*EXERCISE DESCRIPTION*
Begin at the line containing "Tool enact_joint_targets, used" in the data below and go on through the line containing "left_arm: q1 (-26", repeating each line exactly; include both ends and no other line.

Extracted records
• • • •

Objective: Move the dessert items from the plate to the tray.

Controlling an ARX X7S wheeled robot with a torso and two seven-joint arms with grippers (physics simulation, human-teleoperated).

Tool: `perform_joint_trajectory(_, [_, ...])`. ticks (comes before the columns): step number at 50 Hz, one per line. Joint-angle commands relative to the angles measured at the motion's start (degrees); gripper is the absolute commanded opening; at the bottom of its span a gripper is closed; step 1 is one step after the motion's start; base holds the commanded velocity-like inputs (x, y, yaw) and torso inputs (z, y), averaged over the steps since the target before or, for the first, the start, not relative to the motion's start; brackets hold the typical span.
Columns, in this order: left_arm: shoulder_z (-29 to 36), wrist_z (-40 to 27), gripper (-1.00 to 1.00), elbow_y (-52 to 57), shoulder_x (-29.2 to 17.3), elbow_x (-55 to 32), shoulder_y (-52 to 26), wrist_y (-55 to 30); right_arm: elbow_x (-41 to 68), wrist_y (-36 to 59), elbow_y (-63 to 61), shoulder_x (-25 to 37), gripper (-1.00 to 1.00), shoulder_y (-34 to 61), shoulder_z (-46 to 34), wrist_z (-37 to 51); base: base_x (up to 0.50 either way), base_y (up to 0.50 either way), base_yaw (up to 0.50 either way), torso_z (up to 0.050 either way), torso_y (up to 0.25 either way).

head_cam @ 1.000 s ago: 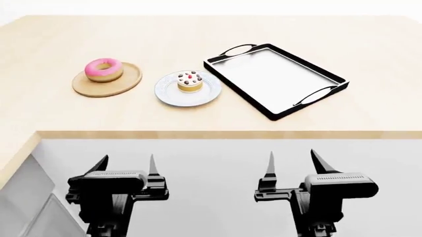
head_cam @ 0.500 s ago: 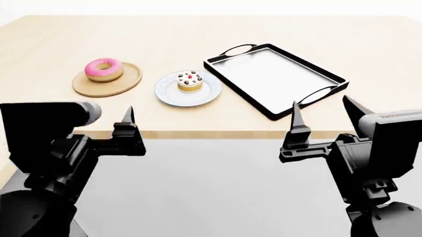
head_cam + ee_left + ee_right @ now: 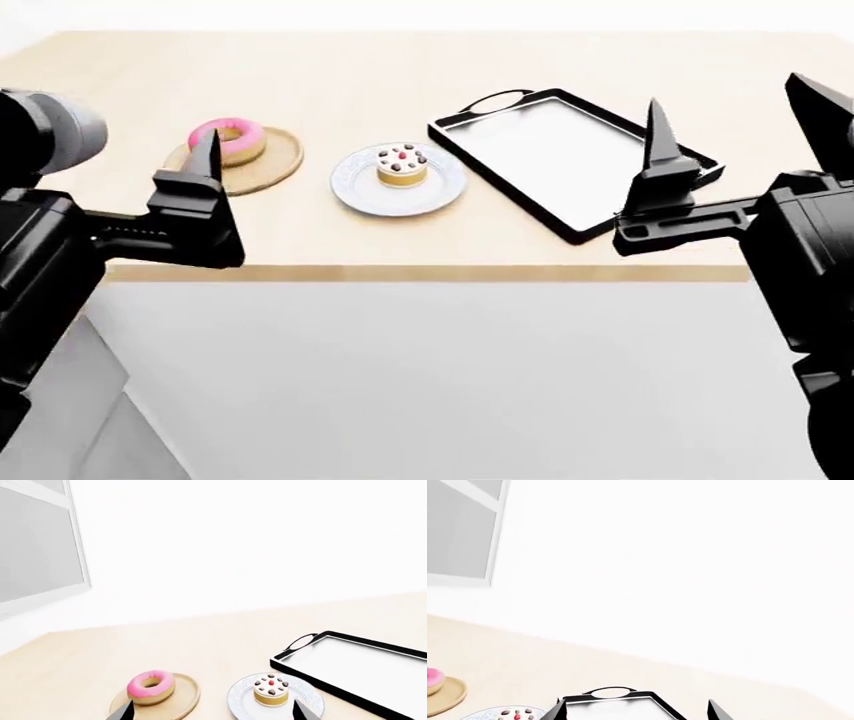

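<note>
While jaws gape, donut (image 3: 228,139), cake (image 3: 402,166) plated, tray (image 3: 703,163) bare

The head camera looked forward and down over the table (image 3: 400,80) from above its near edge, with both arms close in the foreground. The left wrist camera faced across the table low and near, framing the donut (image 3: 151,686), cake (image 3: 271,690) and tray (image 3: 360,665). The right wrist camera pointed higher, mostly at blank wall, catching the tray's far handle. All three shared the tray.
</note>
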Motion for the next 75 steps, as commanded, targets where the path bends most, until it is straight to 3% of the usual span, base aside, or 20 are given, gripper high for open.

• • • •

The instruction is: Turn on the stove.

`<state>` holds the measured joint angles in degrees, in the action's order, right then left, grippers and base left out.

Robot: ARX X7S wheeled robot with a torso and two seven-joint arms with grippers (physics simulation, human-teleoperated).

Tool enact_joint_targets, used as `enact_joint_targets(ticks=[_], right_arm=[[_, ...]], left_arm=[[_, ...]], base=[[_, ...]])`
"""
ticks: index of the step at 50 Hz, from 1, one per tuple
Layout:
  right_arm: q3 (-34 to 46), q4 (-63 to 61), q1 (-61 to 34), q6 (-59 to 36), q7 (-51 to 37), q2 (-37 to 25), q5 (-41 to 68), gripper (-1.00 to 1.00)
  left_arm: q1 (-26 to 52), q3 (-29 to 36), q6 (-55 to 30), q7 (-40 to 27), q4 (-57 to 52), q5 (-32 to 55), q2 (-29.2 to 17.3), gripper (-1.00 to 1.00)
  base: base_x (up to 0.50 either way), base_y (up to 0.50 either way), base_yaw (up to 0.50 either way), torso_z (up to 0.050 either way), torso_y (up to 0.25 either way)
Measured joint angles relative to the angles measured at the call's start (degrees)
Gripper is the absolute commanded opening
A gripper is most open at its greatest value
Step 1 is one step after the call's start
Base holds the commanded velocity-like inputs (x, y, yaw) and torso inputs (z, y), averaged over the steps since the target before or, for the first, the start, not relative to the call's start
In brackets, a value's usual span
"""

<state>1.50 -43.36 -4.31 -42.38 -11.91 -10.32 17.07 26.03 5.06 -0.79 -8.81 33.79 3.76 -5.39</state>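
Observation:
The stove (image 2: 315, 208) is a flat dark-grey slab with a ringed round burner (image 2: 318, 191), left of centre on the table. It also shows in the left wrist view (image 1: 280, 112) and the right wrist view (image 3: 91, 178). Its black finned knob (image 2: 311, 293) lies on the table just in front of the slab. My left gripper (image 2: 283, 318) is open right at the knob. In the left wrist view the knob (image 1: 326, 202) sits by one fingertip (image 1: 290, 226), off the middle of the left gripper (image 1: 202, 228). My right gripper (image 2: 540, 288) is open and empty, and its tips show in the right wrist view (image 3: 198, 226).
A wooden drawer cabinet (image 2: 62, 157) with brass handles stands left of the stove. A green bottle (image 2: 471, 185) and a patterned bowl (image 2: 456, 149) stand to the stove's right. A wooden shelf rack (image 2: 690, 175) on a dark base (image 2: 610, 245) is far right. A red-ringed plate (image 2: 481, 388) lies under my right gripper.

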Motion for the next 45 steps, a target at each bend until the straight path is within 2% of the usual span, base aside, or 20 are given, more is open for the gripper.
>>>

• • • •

*RESPONSE AREA*
Tool enact_joint_targets, used as `enact_joint_targets(ticks=[_], right_arm=[[_, ...]], left_arm=[[_, ...]], base=[[_, ...]])`
"""
ticks: index of the step at 50 Hz, from 1, one per tuple
Layout:
  right_arm: q3 (-34 to 46), q4 (-63 to 61), q1 (-61 to 34), q6 (-59 to 36), q7 (-51 to 37), q2 (-37 to 25), q5 (-41 to 68), gripper (-1.00 to 1.00)
  left_arm: q1 (-26 to 52), q3 (-29 to 36), q6 (-55 to 30), q7 (-40 to 27), q4 (-57 to 52), q5 (-32 to 55), q2 (-29.2 to 17.3), gripper (-1.00 to 1.00)

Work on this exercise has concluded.